■ What is expected ■
What you return must be an exact copy of the lines in the listing below between the line holding "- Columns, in" and the line holding "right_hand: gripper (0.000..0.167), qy", inclusive, and nothing more.

......

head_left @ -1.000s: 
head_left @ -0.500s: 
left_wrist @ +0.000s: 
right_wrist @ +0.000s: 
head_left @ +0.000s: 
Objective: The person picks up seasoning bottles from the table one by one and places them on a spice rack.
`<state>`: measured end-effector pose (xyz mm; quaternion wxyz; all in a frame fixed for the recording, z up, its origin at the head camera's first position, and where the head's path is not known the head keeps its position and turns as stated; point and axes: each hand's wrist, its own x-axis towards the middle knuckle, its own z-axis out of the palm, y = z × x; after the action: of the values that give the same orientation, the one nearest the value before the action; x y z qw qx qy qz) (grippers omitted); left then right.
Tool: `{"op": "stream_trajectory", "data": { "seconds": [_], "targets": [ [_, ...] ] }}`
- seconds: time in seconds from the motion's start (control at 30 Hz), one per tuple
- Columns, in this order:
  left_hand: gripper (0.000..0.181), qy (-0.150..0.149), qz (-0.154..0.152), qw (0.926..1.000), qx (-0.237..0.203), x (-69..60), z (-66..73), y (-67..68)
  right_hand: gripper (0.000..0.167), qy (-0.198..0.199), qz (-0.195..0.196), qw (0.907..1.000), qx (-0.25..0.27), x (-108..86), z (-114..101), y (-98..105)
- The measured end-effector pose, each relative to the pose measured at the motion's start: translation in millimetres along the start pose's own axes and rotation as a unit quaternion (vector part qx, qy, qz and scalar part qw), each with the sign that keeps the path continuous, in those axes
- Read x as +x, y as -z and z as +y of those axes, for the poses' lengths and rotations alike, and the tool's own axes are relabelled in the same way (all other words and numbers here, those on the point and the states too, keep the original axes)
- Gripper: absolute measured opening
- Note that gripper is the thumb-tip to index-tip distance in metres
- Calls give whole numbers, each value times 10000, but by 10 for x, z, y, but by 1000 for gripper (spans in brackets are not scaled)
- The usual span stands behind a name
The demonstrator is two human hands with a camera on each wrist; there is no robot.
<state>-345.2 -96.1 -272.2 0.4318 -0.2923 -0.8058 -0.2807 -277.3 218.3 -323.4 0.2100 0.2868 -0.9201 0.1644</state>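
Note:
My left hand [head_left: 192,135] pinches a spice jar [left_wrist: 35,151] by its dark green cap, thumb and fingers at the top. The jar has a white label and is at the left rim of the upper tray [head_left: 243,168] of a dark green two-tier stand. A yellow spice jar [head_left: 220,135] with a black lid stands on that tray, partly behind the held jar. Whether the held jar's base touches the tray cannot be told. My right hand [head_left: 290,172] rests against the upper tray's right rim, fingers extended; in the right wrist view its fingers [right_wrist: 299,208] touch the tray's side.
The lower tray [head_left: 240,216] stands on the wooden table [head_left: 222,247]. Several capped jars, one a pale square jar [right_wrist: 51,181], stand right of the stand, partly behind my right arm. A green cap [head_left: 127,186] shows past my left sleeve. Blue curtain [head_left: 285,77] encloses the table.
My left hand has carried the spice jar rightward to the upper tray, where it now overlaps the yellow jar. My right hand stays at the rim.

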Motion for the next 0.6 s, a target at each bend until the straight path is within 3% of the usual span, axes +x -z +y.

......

■ Result of the task ■
- Columns, in this order:
  left_hand: gripper (0.000..0.181), qy (-0.150..0.149), qz (-0.154..0.152), qw (0.926..1.000), qx (-0.237..0.203), x (-69..60), z (-66..73), y (-67..68)
  right_hand: gripper (0.000..0.167), qy (-0.198..0.199), qz (-0.195..0.196), qw (0.907..1.000), qx (-0.25..0.27), x (-108..86), z (-114..101), y (-98..105)

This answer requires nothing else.